Task item: Filter the listing below down to the lines holding the word "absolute", and copy those lines.

Provided information:
####################

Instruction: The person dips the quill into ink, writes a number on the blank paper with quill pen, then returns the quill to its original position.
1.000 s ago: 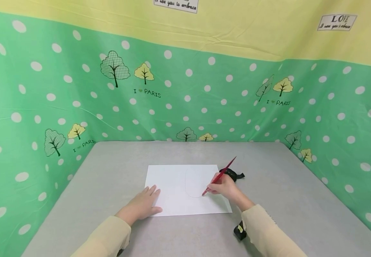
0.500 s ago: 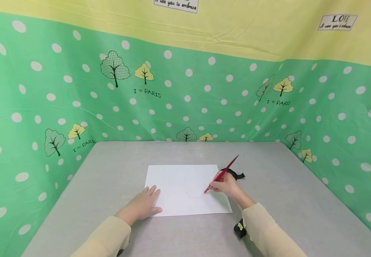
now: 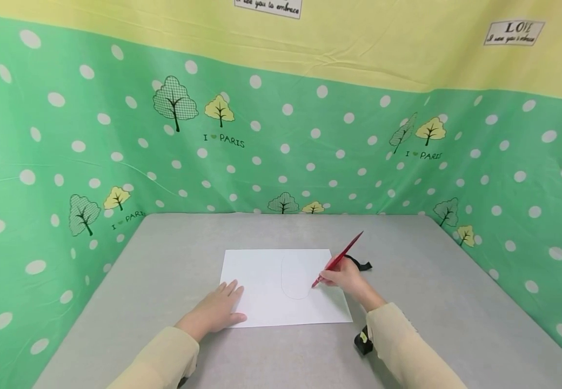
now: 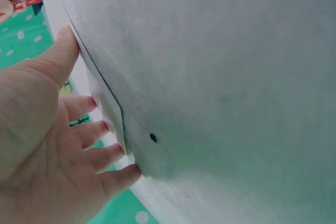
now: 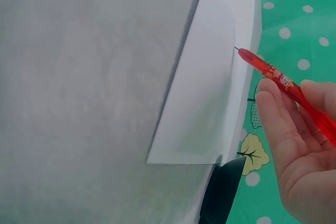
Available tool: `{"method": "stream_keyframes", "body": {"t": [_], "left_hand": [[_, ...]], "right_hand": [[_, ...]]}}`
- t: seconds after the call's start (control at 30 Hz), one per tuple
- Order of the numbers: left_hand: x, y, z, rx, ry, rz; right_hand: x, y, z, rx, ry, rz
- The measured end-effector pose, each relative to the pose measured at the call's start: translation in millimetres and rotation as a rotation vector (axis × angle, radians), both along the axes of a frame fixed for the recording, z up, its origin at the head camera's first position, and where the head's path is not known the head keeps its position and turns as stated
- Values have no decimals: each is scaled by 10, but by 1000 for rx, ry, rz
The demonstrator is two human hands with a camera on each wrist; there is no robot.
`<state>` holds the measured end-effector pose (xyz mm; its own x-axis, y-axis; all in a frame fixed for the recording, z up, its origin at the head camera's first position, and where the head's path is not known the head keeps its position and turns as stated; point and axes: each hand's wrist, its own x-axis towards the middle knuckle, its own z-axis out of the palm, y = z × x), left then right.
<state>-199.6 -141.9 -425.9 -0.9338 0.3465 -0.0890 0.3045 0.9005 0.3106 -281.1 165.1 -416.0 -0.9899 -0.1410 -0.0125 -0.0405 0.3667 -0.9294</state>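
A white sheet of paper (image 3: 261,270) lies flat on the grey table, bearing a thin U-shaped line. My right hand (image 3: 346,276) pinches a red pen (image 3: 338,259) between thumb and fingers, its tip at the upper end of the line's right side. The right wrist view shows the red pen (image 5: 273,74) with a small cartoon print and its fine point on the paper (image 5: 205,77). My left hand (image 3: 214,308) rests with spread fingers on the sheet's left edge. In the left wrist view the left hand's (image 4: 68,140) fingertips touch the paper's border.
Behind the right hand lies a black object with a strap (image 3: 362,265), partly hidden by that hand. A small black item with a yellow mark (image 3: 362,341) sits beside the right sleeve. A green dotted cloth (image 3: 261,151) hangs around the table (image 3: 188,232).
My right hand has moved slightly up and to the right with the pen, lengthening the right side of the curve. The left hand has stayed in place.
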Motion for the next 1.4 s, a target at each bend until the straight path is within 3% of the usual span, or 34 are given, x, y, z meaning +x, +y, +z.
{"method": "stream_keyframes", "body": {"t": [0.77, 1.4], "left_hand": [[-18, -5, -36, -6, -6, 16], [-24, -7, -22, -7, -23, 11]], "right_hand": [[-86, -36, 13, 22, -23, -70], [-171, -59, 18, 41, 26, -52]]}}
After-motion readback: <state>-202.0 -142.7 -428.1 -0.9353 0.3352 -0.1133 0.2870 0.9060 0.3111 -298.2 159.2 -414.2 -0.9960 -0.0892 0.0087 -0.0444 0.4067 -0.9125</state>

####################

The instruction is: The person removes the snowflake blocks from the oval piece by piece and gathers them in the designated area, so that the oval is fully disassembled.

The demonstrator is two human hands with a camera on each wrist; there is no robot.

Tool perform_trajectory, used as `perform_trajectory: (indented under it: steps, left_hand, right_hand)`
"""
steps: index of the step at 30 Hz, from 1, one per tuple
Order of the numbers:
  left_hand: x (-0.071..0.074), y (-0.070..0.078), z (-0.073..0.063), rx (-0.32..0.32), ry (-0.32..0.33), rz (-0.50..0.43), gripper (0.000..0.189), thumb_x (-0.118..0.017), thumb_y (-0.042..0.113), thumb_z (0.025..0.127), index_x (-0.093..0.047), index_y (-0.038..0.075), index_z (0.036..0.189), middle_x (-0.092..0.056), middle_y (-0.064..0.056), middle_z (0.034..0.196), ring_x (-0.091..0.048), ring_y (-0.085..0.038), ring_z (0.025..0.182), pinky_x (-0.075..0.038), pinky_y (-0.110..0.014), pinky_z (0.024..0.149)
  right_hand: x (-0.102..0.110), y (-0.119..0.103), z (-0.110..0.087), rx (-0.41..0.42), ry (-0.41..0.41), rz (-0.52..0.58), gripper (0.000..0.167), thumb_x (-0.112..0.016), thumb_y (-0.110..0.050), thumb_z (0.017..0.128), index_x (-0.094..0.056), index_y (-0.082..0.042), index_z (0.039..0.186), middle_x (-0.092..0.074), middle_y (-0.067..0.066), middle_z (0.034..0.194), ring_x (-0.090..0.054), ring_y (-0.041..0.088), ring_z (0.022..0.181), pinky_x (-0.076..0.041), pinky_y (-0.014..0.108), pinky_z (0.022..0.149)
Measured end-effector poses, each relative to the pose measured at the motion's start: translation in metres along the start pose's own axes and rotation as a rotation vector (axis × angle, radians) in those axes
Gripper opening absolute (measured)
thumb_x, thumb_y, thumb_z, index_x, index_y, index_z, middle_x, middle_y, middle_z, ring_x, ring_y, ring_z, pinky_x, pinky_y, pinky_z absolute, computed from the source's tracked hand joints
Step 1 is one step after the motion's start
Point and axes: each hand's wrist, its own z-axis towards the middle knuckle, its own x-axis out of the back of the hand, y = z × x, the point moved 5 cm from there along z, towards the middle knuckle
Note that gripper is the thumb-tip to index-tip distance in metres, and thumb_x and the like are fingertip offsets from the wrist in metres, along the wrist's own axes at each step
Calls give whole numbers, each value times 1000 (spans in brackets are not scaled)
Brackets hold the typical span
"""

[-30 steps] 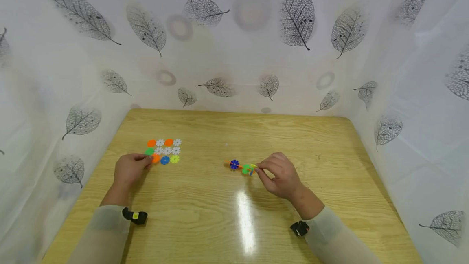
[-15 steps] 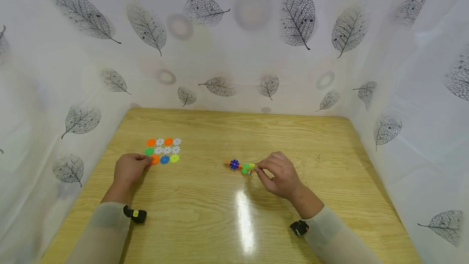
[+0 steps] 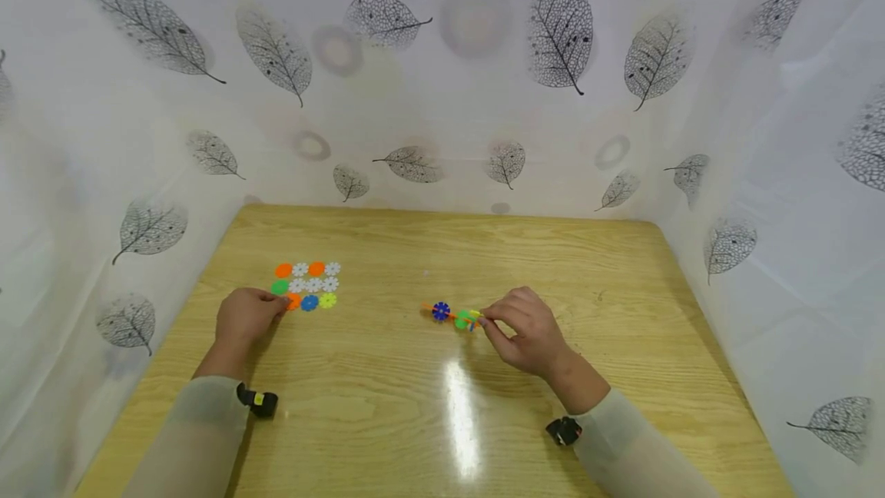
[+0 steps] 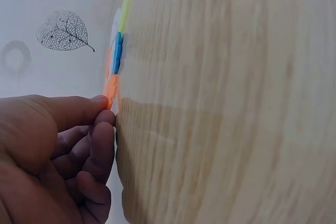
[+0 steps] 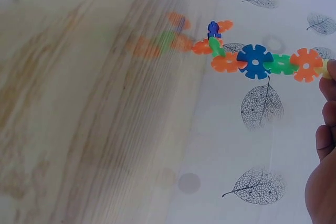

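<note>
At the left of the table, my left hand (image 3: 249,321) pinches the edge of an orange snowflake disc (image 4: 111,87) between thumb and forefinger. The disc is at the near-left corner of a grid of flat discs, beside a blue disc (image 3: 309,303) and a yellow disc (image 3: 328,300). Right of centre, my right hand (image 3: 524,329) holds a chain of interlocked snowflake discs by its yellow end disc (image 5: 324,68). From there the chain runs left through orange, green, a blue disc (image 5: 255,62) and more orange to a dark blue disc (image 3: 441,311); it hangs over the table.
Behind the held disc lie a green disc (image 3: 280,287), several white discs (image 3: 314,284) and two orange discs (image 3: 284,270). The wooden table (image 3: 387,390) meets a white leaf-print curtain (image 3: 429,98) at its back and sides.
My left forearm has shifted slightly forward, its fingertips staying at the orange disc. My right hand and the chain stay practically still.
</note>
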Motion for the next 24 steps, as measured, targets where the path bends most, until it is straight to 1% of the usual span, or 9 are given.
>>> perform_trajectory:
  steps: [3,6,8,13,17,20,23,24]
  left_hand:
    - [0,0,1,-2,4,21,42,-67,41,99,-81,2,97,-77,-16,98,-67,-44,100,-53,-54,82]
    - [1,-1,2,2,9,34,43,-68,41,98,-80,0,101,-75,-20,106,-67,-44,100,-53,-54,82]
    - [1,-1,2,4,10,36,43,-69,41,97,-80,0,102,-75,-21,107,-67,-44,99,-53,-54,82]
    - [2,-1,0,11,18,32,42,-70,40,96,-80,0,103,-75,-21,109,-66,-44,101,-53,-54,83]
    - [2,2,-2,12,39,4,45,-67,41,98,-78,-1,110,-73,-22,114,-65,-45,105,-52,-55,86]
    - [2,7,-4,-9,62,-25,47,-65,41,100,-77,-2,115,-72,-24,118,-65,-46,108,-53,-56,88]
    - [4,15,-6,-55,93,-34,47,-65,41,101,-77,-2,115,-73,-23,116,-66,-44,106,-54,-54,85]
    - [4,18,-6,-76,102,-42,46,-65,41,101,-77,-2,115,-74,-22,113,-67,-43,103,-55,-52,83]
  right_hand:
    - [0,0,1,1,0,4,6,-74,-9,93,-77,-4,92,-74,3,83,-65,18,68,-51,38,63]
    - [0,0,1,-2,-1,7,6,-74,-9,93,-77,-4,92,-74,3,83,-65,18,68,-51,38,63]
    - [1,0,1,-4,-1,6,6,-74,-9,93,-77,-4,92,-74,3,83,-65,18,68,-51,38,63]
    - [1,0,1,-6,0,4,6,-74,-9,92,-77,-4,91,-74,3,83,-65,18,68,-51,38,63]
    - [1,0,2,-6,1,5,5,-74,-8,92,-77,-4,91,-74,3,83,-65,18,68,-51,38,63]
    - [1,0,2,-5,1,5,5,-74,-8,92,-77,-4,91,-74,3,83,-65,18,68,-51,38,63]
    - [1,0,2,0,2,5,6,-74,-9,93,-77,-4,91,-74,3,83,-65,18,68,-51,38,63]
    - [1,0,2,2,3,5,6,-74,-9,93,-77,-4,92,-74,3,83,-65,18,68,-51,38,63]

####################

Task output:
Gripper opening absolute (measured)
thumb_x, thumb_y, thumb_z, index_x, index_y, index_z, middle_x, middle_y, middle_z, ring_x, ring_y, ring_z, pinky_x, pinky_y, pinky_z absolute, computed from the source's tracked hand joints

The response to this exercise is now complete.